*** Dataset excerpts ***

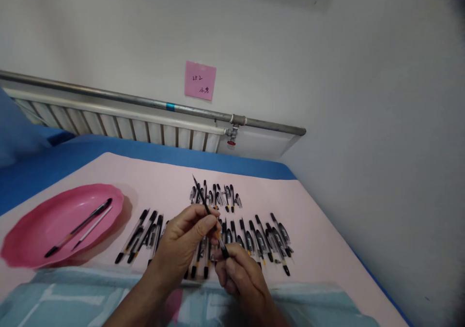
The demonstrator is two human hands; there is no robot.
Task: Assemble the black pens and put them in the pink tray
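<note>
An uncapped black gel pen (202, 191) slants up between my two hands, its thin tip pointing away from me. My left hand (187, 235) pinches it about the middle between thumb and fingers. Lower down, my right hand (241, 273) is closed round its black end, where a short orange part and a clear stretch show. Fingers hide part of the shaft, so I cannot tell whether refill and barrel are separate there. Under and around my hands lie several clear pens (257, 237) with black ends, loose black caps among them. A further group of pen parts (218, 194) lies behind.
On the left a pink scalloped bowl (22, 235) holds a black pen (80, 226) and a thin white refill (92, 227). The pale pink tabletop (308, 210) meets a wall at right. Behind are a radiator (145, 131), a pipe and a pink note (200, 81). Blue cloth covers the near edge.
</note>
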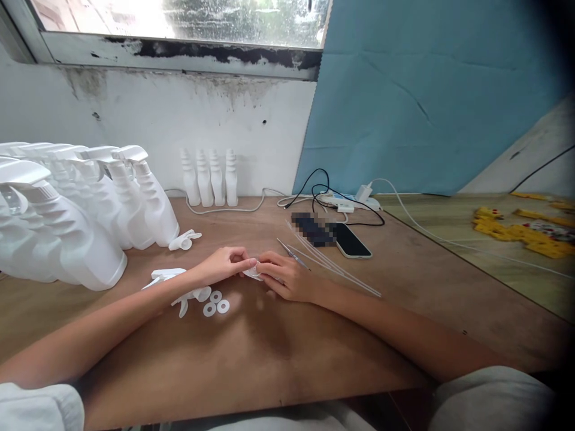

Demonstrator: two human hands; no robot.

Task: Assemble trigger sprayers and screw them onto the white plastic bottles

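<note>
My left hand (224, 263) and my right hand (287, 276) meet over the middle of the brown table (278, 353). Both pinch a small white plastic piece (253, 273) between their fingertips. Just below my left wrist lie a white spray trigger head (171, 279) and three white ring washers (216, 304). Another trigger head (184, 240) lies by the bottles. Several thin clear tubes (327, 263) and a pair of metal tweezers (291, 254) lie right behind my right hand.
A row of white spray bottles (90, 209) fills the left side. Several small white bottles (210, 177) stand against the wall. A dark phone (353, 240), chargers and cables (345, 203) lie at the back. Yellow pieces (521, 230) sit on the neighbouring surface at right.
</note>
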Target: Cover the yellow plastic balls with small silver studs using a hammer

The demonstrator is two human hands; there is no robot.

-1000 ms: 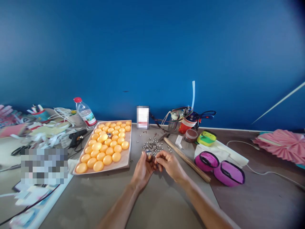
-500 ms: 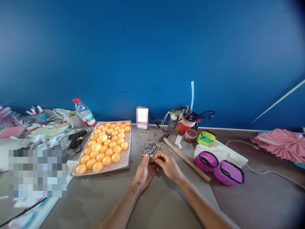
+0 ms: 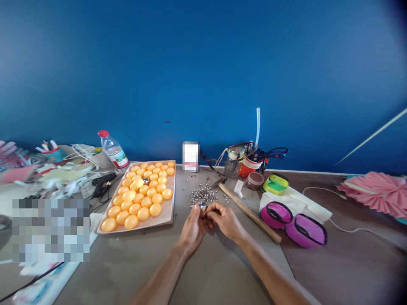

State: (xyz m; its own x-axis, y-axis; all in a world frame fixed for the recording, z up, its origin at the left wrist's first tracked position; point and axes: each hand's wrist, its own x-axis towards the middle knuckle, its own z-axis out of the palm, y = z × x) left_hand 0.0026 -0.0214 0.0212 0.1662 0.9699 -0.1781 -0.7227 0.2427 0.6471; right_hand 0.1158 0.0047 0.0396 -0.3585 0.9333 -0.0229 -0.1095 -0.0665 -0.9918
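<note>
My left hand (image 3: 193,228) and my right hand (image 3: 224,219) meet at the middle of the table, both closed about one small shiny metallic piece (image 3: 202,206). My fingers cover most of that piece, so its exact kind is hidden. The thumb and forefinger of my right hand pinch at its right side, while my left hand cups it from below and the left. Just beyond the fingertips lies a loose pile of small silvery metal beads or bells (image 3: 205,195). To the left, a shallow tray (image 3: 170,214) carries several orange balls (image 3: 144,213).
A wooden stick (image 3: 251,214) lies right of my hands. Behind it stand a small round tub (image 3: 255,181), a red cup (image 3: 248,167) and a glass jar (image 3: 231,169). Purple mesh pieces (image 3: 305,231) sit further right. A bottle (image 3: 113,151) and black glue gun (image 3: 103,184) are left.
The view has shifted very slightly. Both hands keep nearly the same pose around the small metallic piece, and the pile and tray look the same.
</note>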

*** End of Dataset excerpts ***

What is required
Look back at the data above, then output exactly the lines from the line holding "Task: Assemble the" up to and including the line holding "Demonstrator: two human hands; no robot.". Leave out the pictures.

Answer area
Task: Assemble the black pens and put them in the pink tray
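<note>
An uncapped black gel pen (202, 191) slants up between my two hands, its thin tip pointing away from me. My left hand (187, 235) pinches it about the middle between thumb and fingers. Lower down, my right hand (241, 273) is closed round its black end, where a short orange part and a clear stretch show. Fingers hide part of the shaft, so I cannot tell whether refill and barrel are separate there. Under and around my hands lie several clear pens (257, 237) with black ends, loose black caps among them. A further group of pen parts (218, 194) lies behind.
On the left a pink scalloped bowl (22, 235) holds a black pen (80, 226) and a thin white refill (92, 227). The pale pink tabletop (308, 210) meets a wall at right. Behind are a radiator (145, 131), a pipe and a pink note (200, 81). Blue cloth covers the near edge.
</note>
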
Demonstrator: two human hands; no robot.

Nothing further remains in the output.